* _WHAT YOU NEED TO DO_: Among the records, which lines hold the word "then"? Pick them out.
*** PROVIDED RECORDS ***
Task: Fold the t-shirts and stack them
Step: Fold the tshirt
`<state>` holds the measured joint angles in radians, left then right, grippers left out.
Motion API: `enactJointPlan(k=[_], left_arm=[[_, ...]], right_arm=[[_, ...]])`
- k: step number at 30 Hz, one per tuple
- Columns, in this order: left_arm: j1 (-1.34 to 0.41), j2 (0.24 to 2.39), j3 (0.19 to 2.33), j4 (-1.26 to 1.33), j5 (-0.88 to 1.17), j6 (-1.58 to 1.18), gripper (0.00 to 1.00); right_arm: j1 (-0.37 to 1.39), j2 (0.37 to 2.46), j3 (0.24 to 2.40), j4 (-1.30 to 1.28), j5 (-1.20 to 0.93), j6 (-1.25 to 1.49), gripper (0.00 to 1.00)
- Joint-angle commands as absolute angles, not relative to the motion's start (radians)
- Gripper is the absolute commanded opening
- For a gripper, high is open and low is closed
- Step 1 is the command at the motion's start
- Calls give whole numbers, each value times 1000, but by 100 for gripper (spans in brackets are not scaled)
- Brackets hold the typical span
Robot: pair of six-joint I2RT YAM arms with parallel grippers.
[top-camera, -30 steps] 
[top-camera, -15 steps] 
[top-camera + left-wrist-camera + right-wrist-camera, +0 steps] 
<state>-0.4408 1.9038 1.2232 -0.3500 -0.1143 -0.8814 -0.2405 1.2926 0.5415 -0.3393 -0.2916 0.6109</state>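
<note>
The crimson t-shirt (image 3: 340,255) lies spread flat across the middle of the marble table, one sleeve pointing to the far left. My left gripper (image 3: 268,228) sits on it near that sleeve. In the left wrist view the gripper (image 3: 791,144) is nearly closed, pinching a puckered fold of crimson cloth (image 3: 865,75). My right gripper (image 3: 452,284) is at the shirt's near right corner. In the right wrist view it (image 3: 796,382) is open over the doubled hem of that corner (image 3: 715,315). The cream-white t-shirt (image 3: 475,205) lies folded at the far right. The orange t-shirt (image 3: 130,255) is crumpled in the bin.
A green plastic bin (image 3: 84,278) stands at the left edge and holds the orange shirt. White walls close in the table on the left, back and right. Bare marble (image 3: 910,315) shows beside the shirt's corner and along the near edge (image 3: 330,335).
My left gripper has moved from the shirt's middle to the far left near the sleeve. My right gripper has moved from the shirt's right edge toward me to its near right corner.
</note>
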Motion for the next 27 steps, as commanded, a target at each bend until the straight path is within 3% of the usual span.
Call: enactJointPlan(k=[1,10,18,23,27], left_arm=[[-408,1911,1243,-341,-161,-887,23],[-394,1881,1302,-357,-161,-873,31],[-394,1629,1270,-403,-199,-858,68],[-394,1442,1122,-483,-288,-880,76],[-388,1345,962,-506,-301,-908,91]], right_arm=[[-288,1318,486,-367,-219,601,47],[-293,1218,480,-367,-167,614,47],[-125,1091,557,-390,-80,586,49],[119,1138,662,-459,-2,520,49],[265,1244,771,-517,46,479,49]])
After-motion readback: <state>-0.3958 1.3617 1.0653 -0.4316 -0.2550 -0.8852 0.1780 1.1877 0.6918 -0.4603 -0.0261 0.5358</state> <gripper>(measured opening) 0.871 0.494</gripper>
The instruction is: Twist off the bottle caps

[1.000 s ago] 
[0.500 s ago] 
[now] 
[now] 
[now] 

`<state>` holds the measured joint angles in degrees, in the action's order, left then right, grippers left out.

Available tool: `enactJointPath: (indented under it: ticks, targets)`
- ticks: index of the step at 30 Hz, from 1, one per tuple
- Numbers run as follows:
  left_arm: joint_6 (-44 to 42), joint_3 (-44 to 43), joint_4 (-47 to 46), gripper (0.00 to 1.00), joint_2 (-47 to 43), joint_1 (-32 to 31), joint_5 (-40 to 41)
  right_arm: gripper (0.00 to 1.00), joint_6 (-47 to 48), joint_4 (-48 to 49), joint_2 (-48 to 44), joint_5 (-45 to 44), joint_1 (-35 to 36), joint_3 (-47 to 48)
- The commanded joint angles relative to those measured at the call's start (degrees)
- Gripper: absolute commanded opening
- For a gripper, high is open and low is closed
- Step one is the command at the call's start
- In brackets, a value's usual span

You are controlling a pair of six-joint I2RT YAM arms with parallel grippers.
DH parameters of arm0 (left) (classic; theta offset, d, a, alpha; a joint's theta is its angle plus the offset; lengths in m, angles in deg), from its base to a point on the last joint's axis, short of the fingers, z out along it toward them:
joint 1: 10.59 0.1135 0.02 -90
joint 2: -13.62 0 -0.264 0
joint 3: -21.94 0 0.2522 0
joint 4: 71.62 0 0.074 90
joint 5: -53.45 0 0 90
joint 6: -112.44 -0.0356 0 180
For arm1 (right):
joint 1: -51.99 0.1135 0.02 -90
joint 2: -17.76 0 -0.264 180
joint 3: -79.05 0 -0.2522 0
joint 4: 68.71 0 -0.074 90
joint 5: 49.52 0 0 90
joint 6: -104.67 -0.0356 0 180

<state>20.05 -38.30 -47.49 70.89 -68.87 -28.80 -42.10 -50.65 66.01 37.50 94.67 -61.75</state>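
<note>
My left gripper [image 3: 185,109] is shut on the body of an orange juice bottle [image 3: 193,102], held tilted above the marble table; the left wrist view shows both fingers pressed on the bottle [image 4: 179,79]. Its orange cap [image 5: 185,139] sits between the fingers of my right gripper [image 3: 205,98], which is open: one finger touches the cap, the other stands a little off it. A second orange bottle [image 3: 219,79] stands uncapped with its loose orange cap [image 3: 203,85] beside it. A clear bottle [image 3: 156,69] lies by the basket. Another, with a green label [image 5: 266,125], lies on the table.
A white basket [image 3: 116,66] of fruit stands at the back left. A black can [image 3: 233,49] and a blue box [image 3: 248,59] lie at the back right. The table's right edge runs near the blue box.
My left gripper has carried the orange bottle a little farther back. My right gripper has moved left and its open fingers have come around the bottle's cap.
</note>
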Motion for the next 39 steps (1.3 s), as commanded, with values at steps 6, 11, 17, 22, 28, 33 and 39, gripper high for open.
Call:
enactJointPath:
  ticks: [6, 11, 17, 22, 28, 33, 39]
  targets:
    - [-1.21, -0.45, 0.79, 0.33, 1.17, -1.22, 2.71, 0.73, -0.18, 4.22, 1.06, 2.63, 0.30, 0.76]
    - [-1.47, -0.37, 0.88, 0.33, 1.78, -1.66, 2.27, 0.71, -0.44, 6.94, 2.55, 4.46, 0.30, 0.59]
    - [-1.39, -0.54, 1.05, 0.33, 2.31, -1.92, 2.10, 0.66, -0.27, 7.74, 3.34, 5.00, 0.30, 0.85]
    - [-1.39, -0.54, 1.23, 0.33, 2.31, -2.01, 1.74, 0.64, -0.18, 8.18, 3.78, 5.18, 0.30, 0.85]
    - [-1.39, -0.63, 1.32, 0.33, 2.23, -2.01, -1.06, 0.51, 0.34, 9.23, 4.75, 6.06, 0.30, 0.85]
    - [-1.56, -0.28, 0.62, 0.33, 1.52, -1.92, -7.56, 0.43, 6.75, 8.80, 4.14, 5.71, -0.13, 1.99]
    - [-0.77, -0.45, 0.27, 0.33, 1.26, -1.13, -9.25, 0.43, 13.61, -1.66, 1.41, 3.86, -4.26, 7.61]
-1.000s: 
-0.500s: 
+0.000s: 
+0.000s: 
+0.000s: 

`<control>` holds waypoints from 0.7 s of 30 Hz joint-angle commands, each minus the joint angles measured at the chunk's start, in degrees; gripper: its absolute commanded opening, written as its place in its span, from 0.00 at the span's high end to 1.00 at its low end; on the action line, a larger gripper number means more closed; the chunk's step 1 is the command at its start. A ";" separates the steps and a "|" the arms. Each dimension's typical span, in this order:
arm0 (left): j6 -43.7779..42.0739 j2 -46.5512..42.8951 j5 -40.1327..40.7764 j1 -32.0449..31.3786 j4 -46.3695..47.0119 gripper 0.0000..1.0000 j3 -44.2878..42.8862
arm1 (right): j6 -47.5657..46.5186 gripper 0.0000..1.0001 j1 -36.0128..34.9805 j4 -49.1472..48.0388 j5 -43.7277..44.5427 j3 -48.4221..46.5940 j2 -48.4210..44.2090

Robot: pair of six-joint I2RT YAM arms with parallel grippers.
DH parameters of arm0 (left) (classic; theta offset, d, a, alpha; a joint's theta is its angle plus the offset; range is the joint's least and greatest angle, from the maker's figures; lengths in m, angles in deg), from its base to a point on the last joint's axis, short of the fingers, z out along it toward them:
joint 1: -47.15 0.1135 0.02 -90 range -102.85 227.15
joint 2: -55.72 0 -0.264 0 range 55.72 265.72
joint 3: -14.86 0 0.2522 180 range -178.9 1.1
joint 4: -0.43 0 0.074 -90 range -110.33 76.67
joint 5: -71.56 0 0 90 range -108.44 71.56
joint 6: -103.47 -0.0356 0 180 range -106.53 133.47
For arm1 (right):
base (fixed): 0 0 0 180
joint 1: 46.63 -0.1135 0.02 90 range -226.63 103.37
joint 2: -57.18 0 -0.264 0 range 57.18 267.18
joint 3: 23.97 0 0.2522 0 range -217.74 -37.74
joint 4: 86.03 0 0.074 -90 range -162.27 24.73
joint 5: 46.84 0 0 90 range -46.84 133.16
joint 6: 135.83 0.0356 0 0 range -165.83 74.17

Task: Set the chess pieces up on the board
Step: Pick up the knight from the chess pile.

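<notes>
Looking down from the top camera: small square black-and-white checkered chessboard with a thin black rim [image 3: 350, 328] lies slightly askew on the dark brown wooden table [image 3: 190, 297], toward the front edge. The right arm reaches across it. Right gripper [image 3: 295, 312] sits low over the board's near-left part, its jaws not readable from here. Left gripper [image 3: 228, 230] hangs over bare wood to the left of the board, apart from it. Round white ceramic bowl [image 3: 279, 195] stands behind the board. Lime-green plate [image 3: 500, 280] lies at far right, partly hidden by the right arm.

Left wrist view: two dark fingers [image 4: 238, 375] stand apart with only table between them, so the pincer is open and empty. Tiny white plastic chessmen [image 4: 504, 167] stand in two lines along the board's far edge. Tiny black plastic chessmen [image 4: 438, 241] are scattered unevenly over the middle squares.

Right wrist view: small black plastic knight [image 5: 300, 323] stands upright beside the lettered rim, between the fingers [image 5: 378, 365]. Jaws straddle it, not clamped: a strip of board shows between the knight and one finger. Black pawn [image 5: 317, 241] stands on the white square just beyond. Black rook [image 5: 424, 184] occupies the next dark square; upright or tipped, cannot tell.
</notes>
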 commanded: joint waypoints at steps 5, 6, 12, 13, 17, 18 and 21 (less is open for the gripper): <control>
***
* _EXERCISE ANSWER_:
`<state>` holds the measured joint angles in radians, left then right, grippers left out.
`<state>` holds the measured joint angles in degrees, in the action's order, left then right, grippers left out.

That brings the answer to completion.